• _ASSIGNMENT_: Within the lines below, find those that hold the string "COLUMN" and copy each one.

• _COLLECTED MATERIAL_:
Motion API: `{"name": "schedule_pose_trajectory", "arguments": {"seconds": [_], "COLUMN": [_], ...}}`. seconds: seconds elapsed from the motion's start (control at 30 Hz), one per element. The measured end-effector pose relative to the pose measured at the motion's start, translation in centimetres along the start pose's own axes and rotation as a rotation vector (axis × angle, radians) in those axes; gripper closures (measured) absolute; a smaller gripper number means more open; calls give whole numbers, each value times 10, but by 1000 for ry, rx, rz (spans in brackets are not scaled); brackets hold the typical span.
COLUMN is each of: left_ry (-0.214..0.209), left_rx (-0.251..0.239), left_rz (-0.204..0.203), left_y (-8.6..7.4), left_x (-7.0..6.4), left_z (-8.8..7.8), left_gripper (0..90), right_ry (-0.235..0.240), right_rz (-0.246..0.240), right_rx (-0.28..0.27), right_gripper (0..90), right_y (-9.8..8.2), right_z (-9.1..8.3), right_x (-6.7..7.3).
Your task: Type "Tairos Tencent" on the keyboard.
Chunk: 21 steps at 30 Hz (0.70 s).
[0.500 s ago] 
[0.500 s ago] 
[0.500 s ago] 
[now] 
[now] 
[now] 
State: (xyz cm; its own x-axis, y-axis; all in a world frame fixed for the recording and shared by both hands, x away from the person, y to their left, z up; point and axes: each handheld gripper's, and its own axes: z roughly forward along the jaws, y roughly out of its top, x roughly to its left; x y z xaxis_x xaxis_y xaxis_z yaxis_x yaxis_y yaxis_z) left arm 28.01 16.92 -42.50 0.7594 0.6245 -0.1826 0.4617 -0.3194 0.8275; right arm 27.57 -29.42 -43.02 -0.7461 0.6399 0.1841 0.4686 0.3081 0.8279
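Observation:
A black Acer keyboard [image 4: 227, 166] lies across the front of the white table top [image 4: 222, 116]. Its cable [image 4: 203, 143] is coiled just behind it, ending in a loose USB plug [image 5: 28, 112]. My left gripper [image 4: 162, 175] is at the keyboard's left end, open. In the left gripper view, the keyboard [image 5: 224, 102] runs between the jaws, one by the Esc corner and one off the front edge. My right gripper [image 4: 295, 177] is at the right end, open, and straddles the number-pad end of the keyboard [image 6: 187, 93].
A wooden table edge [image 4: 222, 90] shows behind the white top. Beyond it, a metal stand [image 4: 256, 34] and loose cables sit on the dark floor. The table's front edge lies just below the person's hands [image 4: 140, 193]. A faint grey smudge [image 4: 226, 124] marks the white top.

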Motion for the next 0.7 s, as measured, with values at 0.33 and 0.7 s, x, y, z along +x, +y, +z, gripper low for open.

• _SOLUTION TO THE EXERCISE_:
Motion API: `{"name": "schedule_pose_trajectory", "arguments": {"seconds": [_], "COLUMN": [_], ...}}`. seconds: seconds elapsed from the motion's start (control at 30 Hz), one per element. The measured end-effector pose relative to the pose measured at the motion's start, translation in centimetres along the start pose's own axes and rotation as a rotation vector (axis × angle, radians) in those axes; gripper closures (measured) absolute; a smaller gripper number means more open; calls give whole numbers, each value times 10, but by 1000 for ry, rx, rz (spans in brackets are not scaled); brackets hold the typical span.
COLUMN is each of: left_ry (-0.214..0.209), left_rx (-0.251..0.239), left_rz (-0.204..0.203), left_y (-8.6..7.4), left_x (-7.0..6.4), left_z (-8.8..7.8), left_gripper (0..90), right_ry (-0.235..0.240), right_rz (-0.246..0.240), right_rx (-0.28..0.27), right_gripper (0..90), right_y (-9.8..8.2), right_z (-9.1..8.3), right_x (-6.7..7.3).

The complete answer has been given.